W ostatnią sobotę w gminie Opole Lubelskie doszło do niecodziennego zdarzenia, które obnaża nieodpowiedzialność młodego kierowcy. 25-letni mężczyzna postanowił udać się do lokalnej komendy policji, jednak nie był to typowy wizytator. Stan, w jakim się znajdował, powinien stanowić powód do zmartwień zarówno dla niego, jak i otoczenia. Badanie alkomatem ujawniło, że miał w organizmie ponad 1,5 promila alkoholu, a na dodatek przebywał pod aktywnym zakazem prowadzenia pojazdów.

KTO NAWET NIE ZDAJE SOBIE SPRAWY Z ZAGINIENIA?

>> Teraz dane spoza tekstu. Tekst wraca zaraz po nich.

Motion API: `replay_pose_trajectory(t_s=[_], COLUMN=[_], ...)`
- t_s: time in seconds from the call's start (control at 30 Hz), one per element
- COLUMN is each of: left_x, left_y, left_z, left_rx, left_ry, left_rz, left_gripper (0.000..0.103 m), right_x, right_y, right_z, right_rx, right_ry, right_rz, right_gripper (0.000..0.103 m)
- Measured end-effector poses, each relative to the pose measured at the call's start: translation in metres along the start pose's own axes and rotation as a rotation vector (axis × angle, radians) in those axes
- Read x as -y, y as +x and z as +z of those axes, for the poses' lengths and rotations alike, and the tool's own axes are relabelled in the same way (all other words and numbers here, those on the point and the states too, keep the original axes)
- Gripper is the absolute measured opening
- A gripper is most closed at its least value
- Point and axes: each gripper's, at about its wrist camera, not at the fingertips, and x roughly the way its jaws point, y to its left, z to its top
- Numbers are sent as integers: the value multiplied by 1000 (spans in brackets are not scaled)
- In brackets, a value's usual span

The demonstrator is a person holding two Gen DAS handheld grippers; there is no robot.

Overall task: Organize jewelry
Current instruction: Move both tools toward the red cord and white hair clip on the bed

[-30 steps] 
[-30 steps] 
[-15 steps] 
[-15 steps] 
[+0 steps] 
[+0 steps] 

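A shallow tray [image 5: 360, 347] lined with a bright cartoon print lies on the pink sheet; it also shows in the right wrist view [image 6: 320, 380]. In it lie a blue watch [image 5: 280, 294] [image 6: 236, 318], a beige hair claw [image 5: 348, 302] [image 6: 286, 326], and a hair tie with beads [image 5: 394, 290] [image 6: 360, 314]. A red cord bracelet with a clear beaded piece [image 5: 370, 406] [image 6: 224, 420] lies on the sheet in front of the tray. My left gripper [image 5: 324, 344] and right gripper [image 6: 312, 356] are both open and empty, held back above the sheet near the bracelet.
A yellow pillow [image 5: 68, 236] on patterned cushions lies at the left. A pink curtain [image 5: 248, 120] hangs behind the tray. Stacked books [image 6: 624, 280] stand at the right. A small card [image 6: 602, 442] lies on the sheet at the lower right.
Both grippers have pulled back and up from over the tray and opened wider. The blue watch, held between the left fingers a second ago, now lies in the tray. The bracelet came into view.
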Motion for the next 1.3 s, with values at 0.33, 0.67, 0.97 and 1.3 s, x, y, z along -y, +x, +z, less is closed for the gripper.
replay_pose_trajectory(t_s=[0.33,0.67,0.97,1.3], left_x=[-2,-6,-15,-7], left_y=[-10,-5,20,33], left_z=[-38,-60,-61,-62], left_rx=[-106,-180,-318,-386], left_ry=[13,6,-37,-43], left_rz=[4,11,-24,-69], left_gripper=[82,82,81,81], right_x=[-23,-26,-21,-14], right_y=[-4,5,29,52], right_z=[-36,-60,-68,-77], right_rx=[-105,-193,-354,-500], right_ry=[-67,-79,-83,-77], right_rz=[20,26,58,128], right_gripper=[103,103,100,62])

Rodzinny dramat rozpoczął się, gdy zatroskany ojciec zgłosił zaginięcie swojego syna. Mężczyzna wpadł w panikę, gdy zauważył, że syn opuścił dom w bardzo zdenerwowanym stanie, wsiadł do swojego ciemnego Volkswagena i odjechał w nieznanym kierunku. Ojciec postanowił zgłosić sprawę na komendzie, nie mając pojęcia, że syn właśnie niebawem powróci… z własnej nieodpowiedzialności.

WIZYTA NA KOMENDZIE

Gdy młody kierowca dotarł na parking przed budynek komendy, wszedł do środka, nie zdając sobie sprawy z tego, co go tam czeka. Policjanci zbadali jego dane, szybko ustalając, że mają do czynienia z osobą zgłoszoną jako zaginiona. Wówczas poczuli od niego silny zapach alkoholu i postanowili przeprowadzić badanie na zawartość alkoholu w organizmie. Jak się okazało, wyniki były zatrważające.

PRZESTĘPCA ZA KIEROWNICĄ

Po sprawdzeniu w systemie wyszło na jaw, że 25-latek miał także aktywny sądowy zakaz prowadzenia pojazdów. Chociaż mężczyzna zapewniał, że nie jest osobą zaginioną i wie o działaniach swojego ojca, takie tłumaczenie niewiele mu pomogło. Został natychmiast zatrzymany i osadzony w policyjnym areszcie, gdzie po wytrzeźwieniu usłyszał zarzuty za kierowanie pojazdem w stanie nietrzeźwości oraz złamanie zakazu.

MOŻLIWE KONSEKWENCJE

Teraz 25-latkowi grozi kara do 5 lat pozbawienia wolności, a także grzywna oraz wysokie świadczenie pieniężne, które może wynosić od 5 do nawet 60 tysięcy złotych. Nie możemy zapominać o odpowiedzialności, jaka ciąży na każdym kierowcy. Warto pomyśleć, zanim wsiądziemy za kółko po spożyciu alkoholu.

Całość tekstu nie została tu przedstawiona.